Decided: May 17, 1965.

NEW YORK, SUSQUEHANNA AND WESTERN RAILROAD COMPANY, A NEW JERSEY CORPORATION, APPELLANT,
v.
ABRAM M. VERMEULEN, STATE COMPTROLLER, DIVISION OF BUDGET AND ACCOUNTING, DEPARTMENT OF THE TREASURY, STATE OF NEW JERSEY, RESPONDENT. STATE OF NEW JERSEY, PLAINTIFF-RESPONDENT, V. NEW YORK, SUSQUEHANNA AND WESTERN RAILROAD COMPANY, DEFENDANT-APPELLANT



For affirmance -- Chief Justice Weintraub and Justices Jacobs, Francis, Proctor, Hall, Schettino and Haneman. For reversal -- None. The opinion of the court was delivered by Weintraub, C.J.

Weintraub

This case involves sundry attacks upon the constitutionality of the Railroad Tax Law of 1948, N.J.S.A. 54:29A-1 et seq.

Taxes for 1962 and 1963 levied against the New York, Susquehanna and Western Railroad Company (herein Susquehanna) being unpaid, the State Comptroller issued to the

Clerk of the Superior Court a certificate showing the amount thereof, and upon that certificate the Clerk of the Superior Court entered among docketed judgments the amount so certified against Susquehanna. Susquehanna appeals from the issuance of the certificate and the judgment entry so made. We certified the matters before the Appellate Division considered them.

Both officials acted under the authority of N.J.S.A. 54:29A-57 which reads:

"As an additional or alternative remedy, the State Comptroller may issue a certificate to the Clerk of the Superior Court that a taxpayer is indebted under this or any former act for the taxation of railroads in such an amount as shall be named in such certificate, and thereupon the clerk to whom such certificate shall have been issued shall immediately enter upon his record of docketed judgments the name of such taxpayer, and of the State, the amount of the debt so certified, a short name of the tax, and the date of making such entries. The making of the entries shall have the same force and effect as the entry of a docketed judgment in the office of such clerk, and the State Comptroller shall have all of the remedies and may take all of the proceedings for the collection thereof which may be had or taken upon the recovery of a judgment in a civil action, but without prejudice to the taxpayer's right of appeal."

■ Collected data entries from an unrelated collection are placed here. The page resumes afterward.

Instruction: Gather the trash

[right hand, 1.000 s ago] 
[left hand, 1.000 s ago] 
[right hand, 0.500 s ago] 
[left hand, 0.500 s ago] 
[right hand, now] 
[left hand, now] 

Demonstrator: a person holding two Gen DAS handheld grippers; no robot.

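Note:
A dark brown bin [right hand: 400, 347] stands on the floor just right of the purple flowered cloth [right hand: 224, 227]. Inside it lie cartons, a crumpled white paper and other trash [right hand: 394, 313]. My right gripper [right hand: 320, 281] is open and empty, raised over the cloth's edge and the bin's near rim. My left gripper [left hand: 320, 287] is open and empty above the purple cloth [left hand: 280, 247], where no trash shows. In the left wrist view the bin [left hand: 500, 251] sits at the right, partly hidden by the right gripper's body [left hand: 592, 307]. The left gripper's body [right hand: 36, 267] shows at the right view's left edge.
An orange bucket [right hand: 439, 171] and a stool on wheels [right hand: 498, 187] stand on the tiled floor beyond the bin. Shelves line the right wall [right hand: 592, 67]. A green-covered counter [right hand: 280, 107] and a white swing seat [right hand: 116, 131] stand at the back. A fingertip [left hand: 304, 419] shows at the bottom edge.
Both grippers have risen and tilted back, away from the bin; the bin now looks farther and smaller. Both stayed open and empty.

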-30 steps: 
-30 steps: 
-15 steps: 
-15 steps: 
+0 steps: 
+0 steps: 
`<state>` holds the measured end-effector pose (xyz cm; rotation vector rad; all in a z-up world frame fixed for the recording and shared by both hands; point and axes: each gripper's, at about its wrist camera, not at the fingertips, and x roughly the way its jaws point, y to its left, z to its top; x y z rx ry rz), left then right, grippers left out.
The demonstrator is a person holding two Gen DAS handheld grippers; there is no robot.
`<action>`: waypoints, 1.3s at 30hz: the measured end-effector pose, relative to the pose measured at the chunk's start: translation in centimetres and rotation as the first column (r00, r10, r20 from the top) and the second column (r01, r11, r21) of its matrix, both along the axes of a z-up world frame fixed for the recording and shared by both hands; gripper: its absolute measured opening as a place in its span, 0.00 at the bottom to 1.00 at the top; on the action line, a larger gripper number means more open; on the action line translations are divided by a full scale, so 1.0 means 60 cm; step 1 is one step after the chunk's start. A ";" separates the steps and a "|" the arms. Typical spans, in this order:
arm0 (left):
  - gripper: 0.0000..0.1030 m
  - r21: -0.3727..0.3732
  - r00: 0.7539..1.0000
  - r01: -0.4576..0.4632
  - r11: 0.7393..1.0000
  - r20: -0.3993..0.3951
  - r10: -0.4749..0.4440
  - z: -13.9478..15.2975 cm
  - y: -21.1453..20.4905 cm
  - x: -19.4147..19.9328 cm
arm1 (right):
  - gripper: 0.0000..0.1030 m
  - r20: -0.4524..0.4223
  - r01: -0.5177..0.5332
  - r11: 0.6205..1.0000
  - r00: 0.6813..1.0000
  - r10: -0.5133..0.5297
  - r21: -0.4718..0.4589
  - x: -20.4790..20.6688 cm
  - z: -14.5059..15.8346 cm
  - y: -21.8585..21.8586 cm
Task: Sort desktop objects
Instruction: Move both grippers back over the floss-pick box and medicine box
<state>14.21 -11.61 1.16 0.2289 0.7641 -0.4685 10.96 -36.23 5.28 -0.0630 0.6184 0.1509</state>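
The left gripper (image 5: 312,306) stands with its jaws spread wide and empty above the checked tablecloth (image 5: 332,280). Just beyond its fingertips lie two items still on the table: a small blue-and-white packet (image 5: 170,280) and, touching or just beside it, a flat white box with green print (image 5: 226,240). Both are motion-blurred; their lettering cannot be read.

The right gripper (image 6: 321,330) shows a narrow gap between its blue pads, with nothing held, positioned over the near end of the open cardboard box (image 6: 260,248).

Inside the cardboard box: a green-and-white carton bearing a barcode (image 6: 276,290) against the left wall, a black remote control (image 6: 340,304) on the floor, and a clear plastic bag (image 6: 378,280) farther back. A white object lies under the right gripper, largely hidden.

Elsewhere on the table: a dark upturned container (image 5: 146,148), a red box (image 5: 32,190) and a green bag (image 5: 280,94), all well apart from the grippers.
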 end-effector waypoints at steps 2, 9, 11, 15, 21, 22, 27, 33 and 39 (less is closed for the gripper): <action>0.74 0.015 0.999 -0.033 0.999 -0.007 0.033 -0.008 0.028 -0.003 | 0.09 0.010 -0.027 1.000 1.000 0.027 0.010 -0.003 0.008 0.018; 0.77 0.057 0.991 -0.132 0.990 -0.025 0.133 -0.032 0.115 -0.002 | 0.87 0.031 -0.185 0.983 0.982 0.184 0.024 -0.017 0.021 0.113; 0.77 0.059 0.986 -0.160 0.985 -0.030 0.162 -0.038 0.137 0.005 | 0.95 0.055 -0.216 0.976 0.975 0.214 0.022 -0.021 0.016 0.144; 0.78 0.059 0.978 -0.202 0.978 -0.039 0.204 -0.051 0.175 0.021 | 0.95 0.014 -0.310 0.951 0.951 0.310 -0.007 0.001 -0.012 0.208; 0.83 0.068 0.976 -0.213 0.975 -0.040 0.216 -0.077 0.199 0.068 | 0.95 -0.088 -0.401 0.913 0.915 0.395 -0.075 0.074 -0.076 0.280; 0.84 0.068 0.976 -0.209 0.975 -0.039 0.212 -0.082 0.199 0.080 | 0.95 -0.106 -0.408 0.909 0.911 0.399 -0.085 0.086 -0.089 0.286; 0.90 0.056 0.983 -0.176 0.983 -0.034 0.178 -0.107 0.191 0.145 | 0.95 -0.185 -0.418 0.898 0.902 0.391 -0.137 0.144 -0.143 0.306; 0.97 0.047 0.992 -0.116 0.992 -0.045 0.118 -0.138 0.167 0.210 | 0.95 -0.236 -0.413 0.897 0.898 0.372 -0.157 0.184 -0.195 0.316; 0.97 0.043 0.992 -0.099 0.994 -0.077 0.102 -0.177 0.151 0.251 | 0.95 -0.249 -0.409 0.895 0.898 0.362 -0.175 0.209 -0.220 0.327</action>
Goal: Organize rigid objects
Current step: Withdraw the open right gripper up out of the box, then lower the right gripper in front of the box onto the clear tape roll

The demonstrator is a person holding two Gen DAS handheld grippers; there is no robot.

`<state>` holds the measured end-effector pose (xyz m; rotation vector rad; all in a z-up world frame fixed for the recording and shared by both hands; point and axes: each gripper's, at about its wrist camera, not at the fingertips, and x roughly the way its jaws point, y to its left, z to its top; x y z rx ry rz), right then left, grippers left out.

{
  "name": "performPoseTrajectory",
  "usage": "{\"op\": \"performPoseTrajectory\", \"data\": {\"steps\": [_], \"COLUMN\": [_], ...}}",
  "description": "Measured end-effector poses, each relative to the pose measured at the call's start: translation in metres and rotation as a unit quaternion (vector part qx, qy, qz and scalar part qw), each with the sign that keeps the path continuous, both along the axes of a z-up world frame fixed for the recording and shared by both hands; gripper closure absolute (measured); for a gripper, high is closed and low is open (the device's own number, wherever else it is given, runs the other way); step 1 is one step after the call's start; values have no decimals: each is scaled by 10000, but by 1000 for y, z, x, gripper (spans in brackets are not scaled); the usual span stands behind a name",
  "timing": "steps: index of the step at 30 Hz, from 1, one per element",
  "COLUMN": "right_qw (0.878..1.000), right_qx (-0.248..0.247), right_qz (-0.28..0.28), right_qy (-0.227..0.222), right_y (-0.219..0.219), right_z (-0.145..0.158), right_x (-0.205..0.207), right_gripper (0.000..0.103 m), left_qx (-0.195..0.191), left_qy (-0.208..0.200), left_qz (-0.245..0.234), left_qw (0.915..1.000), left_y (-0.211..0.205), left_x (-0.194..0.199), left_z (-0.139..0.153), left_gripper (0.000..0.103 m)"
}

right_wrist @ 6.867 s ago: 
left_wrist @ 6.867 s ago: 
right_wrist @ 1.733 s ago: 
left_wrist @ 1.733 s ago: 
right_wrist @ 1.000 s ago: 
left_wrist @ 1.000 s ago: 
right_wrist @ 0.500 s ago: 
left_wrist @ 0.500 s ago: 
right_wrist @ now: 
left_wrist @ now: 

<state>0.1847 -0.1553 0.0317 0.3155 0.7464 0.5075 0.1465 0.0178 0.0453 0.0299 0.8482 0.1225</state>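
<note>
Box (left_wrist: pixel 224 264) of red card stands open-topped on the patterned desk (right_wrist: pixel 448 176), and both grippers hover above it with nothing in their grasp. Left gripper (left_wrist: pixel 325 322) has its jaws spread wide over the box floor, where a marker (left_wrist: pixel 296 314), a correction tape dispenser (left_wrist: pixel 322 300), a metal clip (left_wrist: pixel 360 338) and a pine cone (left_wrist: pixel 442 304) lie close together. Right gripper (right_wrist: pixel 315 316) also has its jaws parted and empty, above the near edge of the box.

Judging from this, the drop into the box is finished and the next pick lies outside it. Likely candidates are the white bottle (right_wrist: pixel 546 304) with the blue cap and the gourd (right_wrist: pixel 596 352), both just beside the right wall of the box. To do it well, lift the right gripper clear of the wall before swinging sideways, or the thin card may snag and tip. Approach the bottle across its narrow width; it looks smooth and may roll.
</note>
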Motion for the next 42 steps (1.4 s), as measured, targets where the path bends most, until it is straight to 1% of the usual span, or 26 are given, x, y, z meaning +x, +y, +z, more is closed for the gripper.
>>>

At the time of the certificate and the judgment, administrative appeals were pending challenging assessments of Class II real property for the years in question. Following the judgment entry in question, Susquehanna, under protest, paid the full amount plus statutory interest of 1% per month.

I.

Susquehanna contends the statute by its treatment of Class II railroad property violates Art. VIII, § I, para. 1 of our State Constitution.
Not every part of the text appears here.